本書はマイクロプロセッサ技術者というよりも、マイクロプロセッサを使う側、IT Proやプログラマ、PCの自作を行うユーザーが、プロセッサメーカーやサーバーメーカーが発表する技術資料や、インストラクションマニュアルを含む各種マニュアル類を理解するための入門書的な位置づけの一冊だともいえると思う。
もはや、本書に書かれている内容を一切知らなくてもプログラミングは可能な時代にはあるが、システム開発として、ハードウェア全体の構成設計や、基幹となるソフトウェアアーキテクチャの設計において、特に非機能要件といわれるような性能や品質の設計においては、プロセッサの特性やその機能を理解しておくことは今もって必須だと思うので、コードを書くために使われる人ではなく、自らシステムを作っていくプログラマを目指す人にも本書をぜひ手に取ってほしいと思う。
Posted by ブクログ
私には難しい本だったので、読みのに大分時間がかかってしまいました、、、Nehalem のプロセッサのアーキテクチャがこれまでのプロセッサと大きく変化していることや仮想化をサポートする技術を紹介しているところは非常に興味深かったです。
Posted by ブクログ
雑誌やWEBなどでメモリやCPUのスペックがらみの話を読んでもいまいち理解できなかったのだが、本書ではそれらの記事ではいちいち解説してくれない事柄まで包括して説明してくれているのでこの分野での基本的なことは抑えることができたと思う。
本書のシリーズに共通して言えることだが、基本が抑えきれていない私のような人に対して最終的に少し踏み込んだコアな部分も理解できるような構成、展開となっているところがとても良い。
内容的には、マイクロアーキテクチャの話が特にためになった。
マイクロアーキテクチャを知ることによりメモリ、CPUを効率的に利用するための勘所を得るだけでなく、優れた実績のある方式として、一般的なプログラムに対して処理を高速化するためのヒントとなるので、学ぶ価値は非常に高いと思う。
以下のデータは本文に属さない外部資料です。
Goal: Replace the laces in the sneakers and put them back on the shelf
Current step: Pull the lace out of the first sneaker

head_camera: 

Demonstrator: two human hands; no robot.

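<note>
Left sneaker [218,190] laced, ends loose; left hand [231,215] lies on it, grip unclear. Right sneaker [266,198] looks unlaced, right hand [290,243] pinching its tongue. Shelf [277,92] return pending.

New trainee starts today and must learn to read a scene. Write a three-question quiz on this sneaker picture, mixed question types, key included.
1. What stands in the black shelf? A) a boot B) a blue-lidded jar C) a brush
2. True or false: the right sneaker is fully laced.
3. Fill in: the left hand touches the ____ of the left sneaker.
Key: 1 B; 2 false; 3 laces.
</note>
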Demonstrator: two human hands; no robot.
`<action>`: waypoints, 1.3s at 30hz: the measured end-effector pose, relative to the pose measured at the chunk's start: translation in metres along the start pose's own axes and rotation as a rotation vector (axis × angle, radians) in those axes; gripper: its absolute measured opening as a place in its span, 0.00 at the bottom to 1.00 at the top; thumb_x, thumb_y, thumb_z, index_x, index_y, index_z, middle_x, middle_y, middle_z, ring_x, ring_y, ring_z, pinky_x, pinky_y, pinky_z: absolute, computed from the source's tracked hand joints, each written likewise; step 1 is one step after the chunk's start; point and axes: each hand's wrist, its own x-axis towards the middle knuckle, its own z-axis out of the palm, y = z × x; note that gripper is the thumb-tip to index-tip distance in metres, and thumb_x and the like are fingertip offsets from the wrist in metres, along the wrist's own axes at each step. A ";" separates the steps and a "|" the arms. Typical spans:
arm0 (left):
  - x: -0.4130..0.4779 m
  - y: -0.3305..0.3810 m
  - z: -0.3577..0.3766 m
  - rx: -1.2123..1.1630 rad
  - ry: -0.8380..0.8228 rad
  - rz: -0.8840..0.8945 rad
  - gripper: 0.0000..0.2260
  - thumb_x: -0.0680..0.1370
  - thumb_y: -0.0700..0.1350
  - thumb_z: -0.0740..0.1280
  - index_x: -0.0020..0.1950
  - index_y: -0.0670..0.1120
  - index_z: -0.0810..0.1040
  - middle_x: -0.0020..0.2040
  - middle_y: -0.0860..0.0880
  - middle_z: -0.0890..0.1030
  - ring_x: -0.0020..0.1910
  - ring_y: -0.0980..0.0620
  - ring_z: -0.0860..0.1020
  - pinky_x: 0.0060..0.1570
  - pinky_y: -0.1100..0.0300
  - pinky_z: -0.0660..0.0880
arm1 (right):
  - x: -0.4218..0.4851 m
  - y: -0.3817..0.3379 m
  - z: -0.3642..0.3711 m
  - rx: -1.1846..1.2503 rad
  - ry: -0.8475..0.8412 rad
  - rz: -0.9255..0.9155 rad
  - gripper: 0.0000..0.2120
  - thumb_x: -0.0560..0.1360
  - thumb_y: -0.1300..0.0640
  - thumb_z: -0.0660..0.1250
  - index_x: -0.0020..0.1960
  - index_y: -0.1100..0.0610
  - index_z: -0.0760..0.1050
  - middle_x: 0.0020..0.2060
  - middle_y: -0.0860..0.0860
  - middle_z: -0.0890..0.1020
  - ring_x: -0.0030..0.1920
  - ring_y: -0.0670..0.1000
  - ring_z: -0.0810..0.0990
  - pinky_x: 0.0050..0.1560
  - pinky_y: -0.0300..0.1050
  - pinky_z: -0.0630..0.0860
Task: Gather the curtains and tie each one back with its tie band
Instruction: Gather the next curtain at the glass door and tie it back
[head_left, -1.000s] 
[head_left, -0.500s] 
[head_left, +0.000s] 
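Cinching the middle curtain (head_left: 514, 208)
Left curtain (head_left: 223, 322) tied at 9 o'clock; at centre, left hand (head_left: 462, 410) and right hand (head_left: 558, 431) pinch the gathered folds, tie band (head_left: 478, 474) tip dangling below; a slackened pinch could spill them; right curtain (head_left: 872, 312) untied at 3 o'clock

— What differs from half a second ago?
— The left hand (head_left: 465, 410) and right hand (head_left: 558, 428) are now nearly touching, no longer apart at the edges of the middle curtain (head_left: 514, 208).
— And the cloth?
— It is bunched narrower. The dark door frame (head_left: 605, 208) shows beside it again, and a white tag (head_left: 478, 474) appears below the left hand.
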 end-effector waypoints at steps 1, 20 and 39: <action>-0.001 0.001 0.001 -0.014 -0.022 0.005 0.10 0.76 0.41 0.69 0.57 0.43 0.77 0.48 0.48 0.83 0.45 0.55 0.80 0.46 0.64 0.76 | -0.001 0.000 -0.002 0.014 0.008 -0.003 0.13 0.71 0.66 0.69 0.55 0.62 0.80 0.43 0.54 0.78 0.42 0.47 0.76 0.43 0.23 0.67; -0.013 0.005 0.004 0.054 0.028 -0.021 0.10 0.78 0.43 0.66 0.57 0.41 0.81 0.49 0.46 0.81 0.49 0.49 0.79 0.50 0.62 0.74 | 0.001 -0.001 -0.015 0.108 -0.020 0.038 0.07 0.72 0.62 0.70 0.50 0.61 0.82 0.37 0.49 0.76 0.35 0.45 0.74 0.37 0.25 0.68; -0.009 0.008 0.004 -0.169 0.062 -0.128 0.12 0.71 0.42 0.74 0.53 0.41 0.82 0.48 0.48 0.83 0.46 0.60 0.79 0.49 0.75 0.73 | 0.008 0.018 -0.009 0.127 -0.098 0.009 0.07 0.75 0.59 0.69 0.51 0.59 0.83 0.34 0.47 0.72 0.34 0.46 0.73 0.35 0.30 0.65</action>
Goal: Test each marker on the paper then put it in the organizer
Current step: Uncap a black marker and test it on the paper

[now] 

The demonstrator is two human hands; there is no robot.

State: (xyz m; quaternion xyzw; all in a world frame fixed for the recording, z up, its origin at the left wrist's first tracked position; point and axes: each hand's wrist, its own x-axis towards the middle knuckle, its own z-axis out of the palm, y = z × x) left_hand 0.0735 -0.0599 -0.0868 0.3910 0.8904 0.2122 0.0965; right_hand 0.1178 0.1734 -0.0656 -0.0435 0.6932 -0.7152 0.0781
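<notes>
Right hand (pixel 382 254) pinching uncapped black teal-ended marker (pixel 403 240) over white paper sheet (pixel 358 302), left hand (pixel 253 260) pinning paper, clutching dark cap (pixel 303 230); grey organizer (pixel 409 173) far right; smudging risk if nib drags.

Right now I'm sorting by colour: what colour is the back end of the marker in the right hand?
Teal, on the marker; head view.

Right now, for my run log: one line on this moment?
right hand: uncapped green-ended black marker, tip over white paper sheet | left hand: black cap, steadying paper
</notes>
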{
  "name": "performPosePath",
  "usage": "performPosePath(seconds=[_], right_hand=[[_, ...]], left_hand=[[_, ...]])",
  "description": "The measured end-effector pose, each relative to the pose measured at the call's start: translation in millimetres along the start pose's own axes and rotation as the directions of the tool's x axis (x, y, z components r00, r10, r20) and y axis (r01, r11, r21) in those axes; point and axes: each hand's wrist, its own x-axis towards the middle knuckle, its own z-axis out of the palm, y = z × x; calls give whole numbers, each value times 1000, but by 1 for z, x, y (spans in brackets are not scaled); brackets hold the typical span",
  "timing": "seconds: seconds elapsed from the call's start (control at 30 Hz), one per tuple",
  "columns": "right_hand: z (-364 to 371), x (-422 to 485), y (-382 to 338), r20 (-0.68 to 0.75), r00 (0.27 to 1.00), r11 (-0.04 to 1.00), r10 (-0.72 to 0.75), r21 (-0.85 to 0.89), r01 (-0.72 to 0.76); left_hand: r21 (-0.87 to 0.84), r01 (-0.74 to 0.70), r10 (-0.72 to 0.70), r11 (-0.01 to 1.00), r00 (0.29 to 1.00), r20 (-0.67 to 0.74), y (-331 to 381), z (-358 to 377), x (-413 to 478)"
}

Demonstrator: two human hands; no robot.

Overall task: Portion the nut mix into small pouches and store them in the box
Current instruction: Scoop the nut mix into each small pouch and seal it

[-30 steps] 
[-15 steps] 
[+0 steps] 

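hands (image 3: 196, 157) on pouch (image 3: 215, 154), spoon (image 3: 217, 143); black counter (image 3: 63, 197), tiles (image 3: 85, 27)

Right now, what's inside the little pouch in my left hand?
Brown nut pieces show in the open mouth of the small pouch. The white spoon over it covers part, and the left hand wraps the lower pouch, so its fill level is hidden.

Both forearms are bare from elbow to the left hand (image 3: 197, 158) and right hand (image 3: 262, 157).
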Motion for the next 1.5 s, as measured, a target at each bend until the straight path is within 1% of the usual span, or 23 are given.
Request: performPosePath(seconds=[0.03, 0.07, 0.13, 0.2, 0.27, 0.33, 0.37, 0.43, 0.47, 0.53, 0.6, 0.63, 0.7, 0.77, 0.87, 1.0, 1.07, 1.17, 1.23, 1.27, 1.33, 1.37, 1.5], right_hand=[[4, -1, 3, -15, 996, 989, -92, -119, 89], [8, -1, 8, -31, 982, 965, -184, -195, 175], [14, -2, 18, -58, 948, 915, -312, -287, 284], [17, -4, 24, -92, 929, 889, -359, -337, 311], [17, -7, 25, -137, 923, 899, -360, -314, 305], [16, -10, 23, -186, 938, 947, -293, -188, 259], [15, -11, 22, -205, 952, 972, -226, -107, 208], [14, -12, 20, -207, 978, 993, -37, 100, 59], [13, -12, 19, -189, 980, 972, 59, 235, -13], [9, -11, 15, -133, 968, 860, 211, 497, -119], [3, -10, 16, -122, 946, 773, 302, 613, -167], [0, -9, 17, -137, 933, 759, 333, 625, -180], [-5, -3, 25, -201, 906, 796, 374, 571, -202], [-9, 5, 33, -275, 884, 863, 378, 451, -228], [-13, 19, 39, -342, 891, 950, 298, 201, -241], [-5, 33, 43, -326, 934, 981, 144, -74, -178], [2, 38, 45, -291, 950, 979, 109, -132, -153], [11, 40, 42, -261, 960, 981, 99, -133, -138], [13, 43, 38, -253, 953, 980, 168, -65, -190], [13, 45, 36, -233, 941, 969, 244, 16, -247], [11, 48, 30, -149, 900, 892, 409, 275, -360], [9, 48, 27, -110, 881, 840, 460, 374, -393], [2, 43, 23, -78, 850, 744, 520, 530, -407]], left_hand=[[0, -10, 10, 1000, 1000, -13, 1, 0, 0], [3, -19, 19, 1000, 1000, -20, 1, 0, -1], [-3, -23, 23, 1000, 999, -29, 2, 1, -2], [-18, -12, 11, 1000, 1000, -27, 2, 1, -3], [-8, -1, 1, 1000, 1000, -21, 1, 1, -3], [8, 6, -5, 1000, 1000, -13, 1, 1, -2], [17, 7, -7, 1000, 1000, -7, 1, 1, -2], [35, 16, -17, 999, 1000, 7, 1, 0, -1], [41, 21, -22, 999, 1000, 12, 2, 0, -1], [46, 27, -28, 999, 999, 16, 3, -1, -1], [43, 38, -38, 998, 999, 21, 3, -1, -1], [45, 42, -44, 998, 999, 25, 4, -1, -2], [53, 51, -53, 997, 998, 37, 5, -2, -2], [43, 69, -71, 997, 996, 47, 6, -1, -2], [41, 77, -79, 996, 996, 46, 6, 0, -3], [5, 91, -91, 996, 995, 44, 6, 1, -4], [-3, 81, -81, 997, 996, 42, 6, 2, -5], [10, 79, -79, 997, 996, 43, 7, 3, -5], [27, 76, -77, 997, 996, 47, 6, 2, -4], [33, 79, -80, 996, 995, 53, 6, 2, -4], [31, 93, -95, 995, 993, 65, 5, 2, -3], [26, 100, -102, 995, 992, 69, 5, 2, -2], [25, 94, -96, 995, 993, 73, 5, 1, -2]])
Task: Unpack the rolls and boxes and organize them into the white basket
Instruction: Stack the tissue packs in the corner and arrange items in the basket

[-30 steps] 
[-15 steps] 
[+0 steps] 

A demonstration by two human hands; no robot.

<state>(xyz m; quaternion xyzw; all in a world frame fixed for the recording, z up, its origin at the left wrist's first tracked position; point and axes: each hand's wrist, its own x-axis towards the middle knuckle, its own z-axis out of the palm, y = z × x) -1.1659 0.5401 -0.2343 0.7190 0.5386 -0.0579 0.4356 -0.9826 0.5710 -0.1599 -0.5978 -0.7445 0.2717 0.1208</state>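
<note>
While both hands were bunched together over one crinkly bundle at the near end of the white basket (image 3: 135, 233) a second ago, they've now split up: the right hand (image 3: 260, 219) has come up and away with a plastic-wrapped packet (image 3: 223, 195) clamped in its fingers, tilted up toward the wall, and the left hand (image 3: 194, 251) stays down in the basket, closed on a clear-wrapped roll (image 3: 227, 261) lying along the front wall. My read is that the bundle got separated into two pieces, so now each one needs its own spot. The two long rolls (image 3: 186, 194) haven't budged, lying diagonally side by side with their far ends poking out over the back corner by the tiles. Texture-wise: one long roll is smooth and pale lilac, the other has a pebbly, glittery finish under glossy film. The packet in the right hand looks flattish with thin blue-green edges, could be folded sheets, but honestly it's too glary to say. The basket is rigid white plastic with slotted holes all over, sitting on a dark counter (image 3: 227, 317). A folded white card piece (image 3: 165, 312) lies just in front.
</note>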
キャッシュ・TBLの話、マルチスレッド、マルチコア、マルチソケットの話、特にキャッシュコヒーレンシをとるための方式の話はおもしろい。
ただ、メモリアーキテクチャや外部IFの話はまだ敷居が高く感じた。
Posted by ブクログ
AND演算、論理回路、半加算器と順を追って説明を、というわけではなく、プロセッサ・メモリ・入出力装置とアーキテクチャの外観を示してからのパイプライン・キャッシュ・分岐予測と技術の詳細を解説していく表題の通りプロセッサ本。
メモリ管理機構や割り込み処理など基盤となる技術要素に留まらず、仮想化サポート・Nehalemアーキテクチャ・マルチプロセッサのような最近の技術まで広範囲にカバーしているが、これがまぁ難しい。
ページテーブル、TLBキャッシュ、仮想記憶、多階層化と順を追って構造を辿る間はすんなり読み進められるが、『センスアンプの読みだした1行分のデータの中の列デコーダで選択された部分に対して与えられたデータを書き込んでから、行デコーダで選択された行に書き戻します。』とキャッシュ、アドレス、ポインタ、デコーダみたいに物理レイヤのひとつ上の処理を辿る段で一気に置いて行かれる。
昔読んだ詳細Linuxカーネルやカーネル2.6解読室などと非常に近いレイヤであるので、並べて読むと互いに補完できていい気がする。とはいえ自分にはもう一段、詳細な説明のレイヤが欲しいところであるが、この辺りは読める本を探すよりも、むしろ自分で作って触ることが正道だと思われる。
裏を返せば「作るのには敷居が…。」と思っている人こそ、本書を読むべきだろう。どこをどう歩いても敷居に当たるならば、進める方向に進んでみよう。